Today’s water is saline solution, tears, tepid tea, IV antibiotics and pain medications. We are back in the hospital.

This is the third time we’ve moved into a room on the ninth floor. This one is at the end of the hall.  It’s a smaller room, with only a sleeper chair instead of a pull-out couch. Instead of a panoramic view of the bay and San Francisco, we’re looking out at downtown Oakland. It’s a rainy, gray Sunday; drops are pelting the windows of our room.

A smaller room at the end of hall suits us better this time. We are tired. Less optimistic. Not caring if the room is nice, not caring about a million-dollar view.

My husband puts his favorite station–number 83, instrumental music–on his nurse-call/tv-remote handset, pulls on his tan no-slip socks, tucks his thin blue blanket up under his chin and closes his eyes for a nap. It almost feels like home.

With any surgery, there’s a chance of complications, and when you have complications, there’s a chance of more complications. He hit the jackpot.

I am not the patient, but I’m here with him many hours a day. It’s the most time we’ve spent together since our honeymoon. I’m trying to balance what needs to be done outside of the hospital with what needs to be done here: keeping him company, advocating for him when he needs something.

My schedule is on hold.  I’m not home to cook, and dishes from food grabbed and eaten quickly sit in the sink. I have to call someone to walk the dog or let him out to go potty. Laundry piles up. I lose track of days and dates. I go home in the evening and come back in the morning, doing only the bare bones of normal responsibilities.

When I’m home I don’t feel like doing anything. I don’t want to think much, or talk either. I just feel tired. I might eat something, or just get in bed with a glass of wine and watch a show. When I’m away from the hospital, I feel like I might miss something important, but when I’m at the hospital, the day is spent waiting–for a doctor to visit, for new orders to come through, for the meal tray, for the next dose of pain meds, for healing.

This has been a little window into the lives of families dealing with chronic illness. I know I don’t understand it fully, because I still have the hope that this is just temporary, but the total disruption and the need to focus all my energy on the one who is sick must be the similar. For us, it’s a bump in the road, not the whole road. It’s been longer than I imagined, but it is not yet normal. I have new compassion for the ones that can’t see the end of this road.

It hasn’t been all bad. Easy for me to say, I suppose, since I haven’t been the one in pain. My husband would say it too, I think, or at least he will when the pain is gone.
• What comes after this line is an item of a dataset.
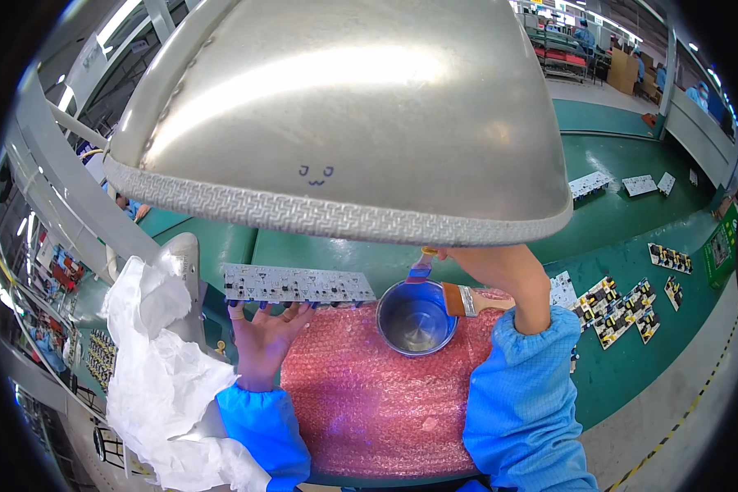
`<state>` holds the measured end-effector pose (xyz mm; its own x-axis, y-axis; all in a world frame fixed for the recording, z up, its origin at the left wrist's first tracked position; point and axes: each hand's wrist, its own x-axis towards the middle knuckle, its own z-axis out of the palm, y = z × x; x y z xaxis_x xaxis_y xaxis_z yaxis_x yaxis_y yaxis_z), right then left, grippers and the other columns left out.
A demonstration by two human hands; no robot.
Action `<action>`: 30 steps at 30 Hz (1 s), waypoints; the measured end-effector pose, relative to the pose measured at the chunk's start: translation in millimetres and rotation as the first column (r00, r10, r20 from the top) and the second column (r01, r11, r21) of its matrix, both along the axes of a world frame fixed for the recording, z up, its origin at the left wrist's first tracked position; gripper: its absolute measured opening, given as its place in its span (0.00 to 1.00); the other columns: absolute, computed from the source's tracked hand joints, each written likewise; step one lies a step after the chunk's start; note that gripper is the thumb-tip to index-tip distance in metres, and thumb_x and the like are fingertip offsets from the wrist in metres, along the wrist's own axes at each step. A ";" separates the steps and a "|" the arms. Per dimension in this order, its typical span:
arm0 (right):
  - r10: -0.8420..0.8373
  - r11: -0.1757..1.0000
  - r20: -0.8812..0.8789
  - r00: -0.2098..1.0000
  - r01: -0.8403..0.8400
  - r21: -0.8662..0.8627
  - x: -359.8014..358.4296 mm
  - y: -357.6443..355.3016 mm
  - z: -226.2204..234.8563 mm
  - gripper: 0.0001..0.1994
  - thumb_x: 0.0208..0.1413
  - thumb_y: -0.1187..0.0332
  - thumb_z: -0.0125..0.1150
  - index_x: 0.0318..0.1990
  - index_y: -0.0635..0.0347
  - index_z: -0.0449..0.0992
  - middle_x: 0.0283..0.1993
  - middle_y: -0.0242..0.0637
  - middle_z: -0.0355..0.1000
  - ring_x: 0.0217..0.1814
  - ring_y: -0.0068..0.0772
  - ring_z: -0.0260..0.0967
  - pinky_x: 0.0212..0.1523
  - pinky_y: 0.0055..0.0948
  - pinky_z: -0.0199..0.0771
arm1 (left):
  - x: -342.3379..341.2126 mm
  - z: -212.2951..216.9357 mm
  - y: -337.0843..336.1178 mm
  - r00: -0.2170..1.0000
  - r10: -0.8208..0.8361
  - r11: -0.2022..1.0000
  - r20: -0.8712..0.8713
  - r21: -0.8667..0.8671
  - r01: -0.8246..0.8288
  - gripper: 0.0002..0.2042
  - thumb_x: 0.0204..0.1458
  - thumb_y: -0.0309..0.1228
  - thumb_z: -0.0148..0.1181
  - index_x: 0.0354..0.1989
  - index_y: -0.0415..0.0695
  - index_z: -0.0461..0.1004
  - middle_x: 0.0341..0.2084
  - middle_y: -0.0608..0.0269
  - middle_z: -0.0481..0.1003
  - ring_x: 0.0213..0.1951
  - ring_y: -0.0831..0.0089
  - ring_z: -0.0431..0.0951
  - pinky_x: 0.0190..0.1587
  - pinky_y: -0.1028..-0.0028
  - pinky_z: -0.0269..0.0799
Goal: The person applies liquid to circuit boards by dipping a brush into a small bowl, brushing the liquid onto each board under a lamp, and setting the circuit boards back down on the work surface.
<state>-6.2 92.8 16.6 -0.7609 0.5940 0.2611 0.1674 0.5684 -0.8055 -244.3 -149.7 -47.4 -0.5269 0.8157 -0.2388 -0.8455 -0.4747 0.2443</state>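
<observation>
My left hand (262, 340) holds up a long white circuit board panel (299, 284), its fingers closed along the near edge. Dark components dot the panel's face. My right hand (467, 261) is raised over the far side of a round metal bowl (410, 332); the metal hood (353, 123) hides part of its fingers. From them a small brush (421, 269) points down at the bowl's far rim. A second brush (466, 300), wide and wooden-handled, rests at the bowl's right rim with dark bristles over the opening. The bowl appears to hold a little clear liquid.
Pink bubble wrap (369, 410) lies under the bowl. The hood hangs low over the far workspace. Crumpled white paper (160, 361) drapes something at the left. Several populated circuit boards (619, 312) lie on the green table (672, 353) at right; more panels (590, 185) sit farther back.
</observation>
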 end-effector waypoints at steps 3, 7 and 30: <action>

It’s been nice to have quiet time. I work on my computer or read while he reads or dozes. Sometimes we play games or talk. It’s been a little like a snow day, hunkering down in the storm and staying in together. The companionship, the long days of just hanging out together, has been healing for both of us.

I almost hate to say that, because it has been an expensive time-out from daily life. It has cost my husband dearly in pain and suffering. It has taken a toll on his work, keeping him down for much of the last 10 weeks.
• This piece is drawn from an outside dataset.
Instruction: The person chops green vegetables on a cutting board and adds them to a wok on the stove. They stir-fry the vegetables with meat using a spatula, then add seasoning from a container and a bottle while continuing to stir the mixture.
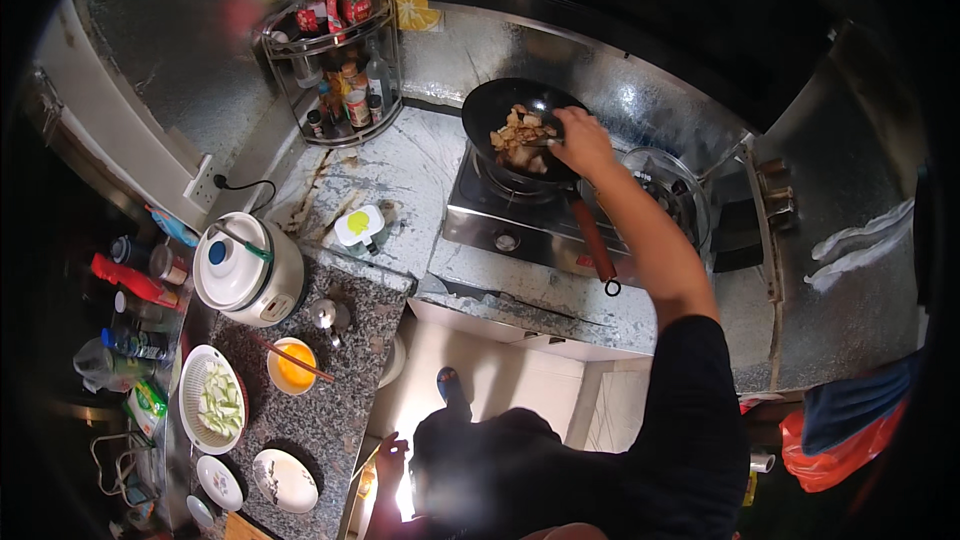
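Your left hand point(390, 455) hangs low by your body near the counter edge, fingers loose and open, holding nothing. Beside it on the speckled counter point(350, 340) sit a bowl of beaten egg point(291, 365) with chopsticks and a white rice cooker point(245, 268). Your right arm stretches far out over the stove point(520, 225). Your right hand point(582, 140) is closed around a spatula point(540, 141) that pokes into the food in the black wok point(520, 130). The wok's red handle point(592, 240) sticks out past the stove's front edge, just under your forearm.

Home kitchen: gas stove point(520, 225), wok point(515, 125), rice cooker point(245, 270).
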### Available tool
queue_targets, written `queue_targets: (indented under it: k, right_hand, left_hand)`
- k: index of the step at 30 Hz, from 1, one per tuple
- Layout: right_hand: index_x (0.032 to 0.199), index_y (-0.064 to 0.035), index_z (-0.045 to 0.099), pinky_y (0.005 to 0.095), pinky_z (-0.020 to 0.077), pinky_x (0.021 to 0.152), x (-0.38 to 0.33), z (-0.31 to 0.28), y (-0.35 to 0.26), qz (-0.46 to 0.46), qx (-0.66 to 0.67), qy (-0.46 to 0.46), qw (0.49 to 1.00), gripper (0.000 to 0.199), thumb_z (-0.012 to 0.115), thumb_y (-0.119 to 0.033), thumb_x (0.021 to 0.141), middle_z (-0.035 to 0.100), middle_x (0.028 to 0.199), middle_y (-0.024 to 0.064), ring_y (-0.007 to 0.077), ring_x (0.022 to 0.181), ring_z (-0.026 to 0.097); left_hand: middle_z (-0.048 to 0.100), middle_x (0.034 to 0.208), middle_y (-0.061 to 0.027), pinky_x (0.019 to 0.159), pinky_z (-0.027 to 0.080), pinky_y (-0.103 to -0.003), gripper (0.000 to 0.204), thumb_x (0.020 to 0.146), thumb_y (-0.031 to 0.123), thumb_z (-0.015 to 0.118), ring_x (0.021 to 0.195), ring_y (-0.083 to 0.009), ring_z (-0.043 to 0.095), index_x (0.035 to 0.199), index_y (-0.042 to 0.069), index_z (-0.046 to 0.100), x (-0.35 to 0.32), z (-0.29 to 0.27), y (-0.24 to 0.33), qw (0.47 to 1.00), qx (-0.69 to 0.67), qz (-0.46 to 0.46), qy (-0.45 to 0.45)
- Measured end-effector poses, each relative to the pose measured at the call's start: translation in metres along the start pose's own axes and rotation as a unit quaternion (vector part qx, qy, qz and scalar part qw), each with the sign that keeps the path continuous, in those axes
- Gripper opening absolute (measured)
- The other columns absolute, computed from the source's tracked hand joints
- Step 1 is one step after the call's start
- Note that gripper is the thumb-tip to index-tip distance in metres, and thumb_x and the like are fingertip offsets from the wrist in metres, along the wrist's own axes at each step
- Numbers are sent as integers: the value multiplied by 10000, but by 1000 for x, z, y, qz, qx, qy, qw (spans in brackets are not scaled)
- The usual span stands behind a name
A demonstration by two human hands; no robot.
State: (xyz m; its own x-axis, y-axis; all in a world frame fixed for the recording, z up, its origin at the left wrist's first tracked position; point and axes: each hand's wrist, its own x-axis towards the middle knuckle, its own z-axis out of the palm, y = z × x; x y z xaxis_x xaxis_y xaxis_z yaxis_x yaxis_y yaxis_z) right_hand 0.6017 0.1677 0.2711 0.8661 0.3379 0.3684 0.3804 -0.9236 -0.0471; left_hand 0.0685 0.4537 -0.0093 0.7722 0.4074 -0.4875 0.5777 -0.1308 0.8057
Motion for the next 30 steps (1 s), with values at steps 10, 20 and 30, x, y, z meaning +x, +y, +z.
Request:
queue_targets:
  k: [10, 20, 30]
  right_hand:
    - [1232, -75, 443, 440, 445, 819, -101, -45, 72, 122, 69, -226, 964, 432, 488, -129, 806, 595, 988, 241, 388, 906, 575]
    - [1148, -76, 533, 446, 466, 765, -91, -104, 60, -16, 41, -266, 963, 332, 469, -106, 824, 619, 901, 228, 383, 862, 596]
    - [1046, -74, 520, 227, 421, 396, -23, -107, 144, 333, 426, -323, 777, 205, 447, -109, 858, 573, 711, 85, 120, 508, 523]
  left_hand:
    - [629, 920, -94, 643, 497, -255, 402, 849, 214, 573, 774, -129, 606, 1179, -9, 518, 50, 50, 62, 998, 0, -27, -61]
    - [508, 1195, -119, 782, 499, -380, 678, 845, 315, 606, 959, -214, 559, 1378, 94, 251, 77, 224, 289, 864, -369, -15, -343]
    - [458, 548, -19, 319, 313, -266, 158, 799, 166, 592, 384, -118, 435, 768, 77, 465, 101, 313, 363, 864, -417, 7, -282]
The benefits have been rich, though. The view from a hospital room always brings new perspective. Brushing up so close with mortality can’t help but shake up and re-order priorities. I feel like something broke open in both of us through this ordeal.

We’ve been married for 32 years. There’s a certain crustiness that builds up in relationships, and the familiarity of roles and routine makes it easy for us miss each other. We think we don’t have to pay attention because we know what the other one is thinking and doing. This experience pulled us up short.

Some of the crustiness has cracked off and revealed tender, fresh bits of our relationship that are alive under there, waiting for some fresh air and sunshine to start growing again.